JP5708379B2 - Optical module - Google Patents

Description

  The present invention relates to an optical module configured by bonding an optical waveguide element and a lens with an adhesive.

  FIG. 5 is a side view showing a conventional optical module configured by joining an optical functional element 901 and a lens 902. The optical functional element 901 is, for example, an optical waveguide element in which an optical waveguide 903 is formed on a substrate. In the optical module shown in the figure, the light emitted from the optical waveguide 903 is collimated (made parallel light). A lens 902 is used. The lens 902 is a plano-convex lens having a spherical surface S and a plane P, and the plane P is arranged toward the optical functional element 901 side. The length L of the lens 902 is set such that the focal point F is slightly outside the lens 902 with respect to the plane P. This is because the processing accuracy in processing the lens 902 is taken into consideration, and collimation is impossible if the position of the focal point F is inside the lens 902 due to processing errors, so that is avoided. Because. The gap between the optical functional element 901 and the lens 902 is filled with an adhesive 904 having a refractive index that reduces reflection of light at the interface, and the adhesive 904 causes the optical functional element 901 and the lens 902 to be filled. Is fixed. When the length L of the lens 902 is significantly shortened due to a processing error, a transparent spacer (not shown) may be inserted into the gap between the optical functional element 901 and the lens 902.

JP 2006-126666 A

  However, in the configuration of the conventional optical module shown in FIG. 5, the liquid state adhesive 904 is filled in the minute gap between the optical functional element 901 and the lens 902 before the adhesive 904 is cured. Thus, the surface tension from the liquid adhesive 904 acts on the optical functional element 901 and the lens 902. Such surface tension causes positional deviation between the optical functional element 901 and the lens 902, and the adhesive 904 is cured in a state where the positional deviation has occurred. As a result, the optical characteristics of the optical module are deteriorated.

  The present invention has been made in view of the above points, and an object of the present invention is to reduce misalignment during bonding of optical components.

The present invention has been made to solve the above problems, and the optical module of the present invention is an optical module configured by bonding an optical waveguide element and a lens with an adhesive, and the bonding surface of the optical waveguide element.

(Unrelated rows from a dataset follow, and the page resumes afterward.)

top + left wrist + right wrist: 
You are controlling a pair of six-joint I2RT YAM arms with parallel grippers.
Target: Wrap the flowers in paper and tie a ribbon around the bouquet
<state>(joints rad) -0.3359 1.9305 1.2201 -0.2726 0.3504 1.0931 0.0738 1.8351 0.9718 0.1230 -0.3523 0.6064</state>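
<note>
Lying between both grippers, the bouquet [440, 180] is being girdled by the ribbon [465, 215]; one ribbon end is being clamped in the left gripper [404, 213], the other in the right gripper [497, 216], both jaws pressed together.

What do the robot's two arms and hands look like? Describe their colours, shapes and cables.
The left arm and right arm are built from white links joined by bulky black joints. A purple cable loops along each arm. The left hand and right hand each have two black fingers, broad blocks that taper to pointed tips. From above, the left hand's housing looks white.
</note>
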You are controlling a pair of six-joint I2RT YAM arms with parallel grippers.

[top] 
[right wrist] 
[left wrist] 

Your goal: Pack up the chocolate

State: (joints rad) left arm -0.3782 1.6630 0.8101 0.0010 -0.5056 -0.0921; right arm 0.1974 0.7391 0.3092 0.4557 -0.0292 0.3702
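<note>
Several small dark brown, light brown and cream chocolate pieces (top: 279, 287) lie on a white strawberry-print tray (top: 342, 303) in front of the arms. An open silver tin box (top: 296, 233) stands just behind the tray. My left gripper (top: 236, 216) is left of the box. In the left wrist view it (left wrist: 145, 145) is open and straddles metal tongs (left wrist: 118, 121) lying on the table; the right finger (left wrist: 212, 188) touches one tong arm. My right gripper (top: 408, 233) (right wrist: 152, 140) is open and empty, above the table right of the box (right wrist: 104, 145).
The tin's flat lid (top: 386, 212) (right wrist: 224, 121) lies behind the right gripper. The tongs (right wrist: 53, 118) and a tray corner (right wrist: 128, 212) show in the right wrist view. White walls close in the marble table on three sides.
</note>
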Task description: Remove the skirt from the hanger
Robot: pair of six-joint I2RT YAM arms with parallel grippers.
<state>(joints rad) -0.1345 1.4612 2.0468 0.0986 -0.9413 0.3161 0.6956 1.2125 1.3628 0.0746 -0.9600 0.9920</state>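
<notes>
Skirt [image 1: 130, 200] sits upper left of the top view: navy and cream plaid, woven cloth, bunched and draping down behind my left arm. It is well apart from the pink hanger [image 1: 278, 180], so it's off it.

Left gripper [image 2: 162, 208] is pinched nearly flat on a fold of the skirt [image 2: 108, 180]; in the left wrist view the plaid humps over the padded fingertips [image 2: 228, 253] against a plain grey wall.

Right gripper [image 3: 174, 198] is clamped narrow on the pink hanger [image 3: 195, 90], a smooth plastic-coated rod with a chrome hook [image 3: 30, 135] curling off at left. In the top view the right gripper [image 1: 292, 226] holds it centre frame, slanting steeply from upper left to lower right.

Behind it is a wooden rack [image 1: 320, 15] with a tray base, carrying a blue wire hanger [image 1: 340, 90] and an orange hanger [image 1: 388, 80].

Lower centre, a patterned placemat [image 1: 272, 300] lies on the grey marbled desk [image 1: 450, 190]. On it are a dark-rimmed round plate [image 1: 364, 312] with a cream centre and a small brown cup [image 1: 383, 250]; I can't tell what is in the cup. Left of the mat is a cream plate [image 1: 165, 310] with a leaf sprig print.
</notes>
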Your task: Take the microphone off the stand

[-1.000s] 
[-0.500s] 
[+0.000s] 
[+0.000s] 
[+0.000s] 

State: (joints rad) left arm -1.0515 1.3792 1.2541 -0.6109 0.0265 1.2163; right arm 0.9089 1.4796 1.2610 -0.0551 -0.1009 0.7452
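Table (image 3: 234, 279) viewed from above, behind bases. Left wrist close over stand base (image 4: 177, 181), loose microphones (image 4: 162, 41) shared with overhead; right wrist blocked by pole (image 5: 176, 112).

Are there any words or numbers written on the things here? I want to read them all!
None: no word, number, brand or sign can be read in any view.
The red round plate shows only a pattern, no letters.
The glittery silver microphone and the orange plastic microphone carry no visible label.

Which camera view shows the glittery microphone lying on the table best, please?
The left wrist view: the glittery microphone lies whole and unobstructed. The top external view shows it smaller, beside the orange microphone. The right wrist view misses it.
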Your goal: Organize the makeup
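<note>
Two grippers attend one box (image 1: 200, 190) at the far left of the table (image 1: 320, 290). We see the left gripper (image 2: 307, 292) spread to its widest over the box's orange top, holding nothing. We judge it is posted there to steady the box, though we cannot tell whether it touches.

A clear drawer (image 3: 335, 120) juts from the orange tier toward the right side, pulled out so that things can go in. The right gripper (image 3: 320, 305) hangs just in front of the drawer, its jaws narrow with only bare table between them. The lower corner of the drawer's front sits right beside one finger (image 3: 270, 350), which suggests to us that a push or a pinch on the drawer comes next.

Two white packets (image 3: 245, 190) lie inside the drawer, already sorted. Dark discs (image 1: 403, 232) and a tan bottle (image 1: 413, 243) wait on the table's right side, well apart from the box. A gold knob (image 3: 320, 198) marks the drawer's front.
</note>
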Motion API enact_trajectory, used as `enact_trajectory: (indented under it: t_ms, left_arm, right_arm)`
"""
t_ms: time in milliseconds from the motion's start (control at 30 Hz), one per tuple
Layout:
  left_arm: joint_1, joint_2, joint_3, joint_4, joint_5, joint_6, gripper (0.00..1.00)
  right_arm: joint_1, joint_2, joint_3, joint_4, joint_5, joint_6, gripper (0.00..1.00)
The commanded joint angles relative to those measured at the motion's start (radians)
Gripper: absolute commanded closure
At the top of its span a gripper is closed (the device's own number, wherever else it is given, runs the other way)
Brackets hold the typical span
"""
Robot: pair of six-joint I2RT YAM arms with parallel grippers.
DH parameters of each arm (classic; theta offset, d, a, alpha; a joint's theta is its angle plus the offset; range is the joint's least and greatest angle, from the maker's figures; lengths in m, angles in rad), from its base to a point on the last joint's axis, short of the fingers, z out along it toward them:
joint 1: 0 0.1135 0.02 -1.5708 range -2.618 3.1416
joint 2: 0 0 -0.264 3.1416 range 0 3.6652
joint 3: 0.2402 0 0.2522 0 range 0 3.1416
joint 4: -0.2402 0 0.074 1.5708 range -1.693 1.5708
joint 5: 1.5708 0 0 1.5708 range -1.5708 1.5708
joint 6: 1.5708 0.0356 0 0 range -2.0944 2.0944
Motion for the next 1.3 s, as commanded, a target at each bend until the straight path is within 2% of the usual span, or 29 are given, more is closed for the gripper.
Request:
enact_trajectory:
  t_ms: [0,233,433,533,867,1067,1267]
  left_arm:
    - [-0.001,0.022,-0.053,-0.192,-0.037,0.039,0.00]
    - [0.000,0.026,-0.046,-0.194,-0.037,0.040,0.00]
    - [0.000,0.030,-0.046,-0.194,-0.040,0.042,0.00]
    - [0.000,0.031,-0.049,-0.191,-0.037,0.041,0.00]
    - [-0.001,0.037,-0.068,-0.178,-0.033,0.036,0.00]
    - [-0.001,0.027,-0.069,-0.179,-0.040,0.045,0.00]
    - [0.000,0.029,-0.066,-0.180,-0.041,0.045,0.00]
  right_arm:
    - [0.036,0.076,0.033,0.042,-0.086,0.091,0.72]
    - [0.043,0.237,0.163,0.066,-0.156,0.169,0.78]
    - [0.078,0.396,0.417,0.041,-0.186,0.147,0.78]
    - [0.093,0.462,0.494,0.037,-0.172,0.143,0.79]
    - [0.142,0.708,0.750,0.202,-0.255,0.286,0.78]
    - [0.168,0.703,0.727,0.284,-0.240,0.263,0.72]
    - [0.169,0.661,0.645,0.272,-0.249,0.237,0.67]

The adhesive surface of the lens is inclined and arranged to make the thickness of the adhesive uneven, and the lens contacts the adhesive surface of the optical waveguide element only at the end of the adhesive surface. and said that you are.

  Moreover, the present invention is characterized in that, in the above optical module, the optical waveguide element has a reinforcing member for increasing an adhesion area on the adhesion surface.

  According to the present invention, in the above optical module, a projection is provided on an end surface of the optical waveguide element, and the lens is in contact with the optical waveguide element at the projection.

According to the present invention, in the above optical module, the lens is a cylindrical lens, and a cylindrical axis of the cylindrical lens is parallel to an adhesive surface of the optical waveguide element .

  The present invention is also characterized in that, in the above optical module, an adhesive surface of the lens is a flat surface.

The optical module of the present invention is an optical module configured by bonding a lens and an optical waveguide element with an adhesive, and the lens is provided with the spacer between the adhesive surface of the optical waveguide element, The adhesive surface of the spacer is inclined with respect to the adhesive surface of the optical waveguide element, thereby making the thickness of the adhesive uneven, and the spacer is used only at the end of the adhesive surface. It is characterized by being in contact with the adhesive surface .
Moreover, the present invention is characterized in that, in the above optical module, the optical waveguide element has a reinforcing member for increasing an adhesion area on the adhesion surface.

  According to the present invention, it is possible to reduce misalignment during bonding of optical components.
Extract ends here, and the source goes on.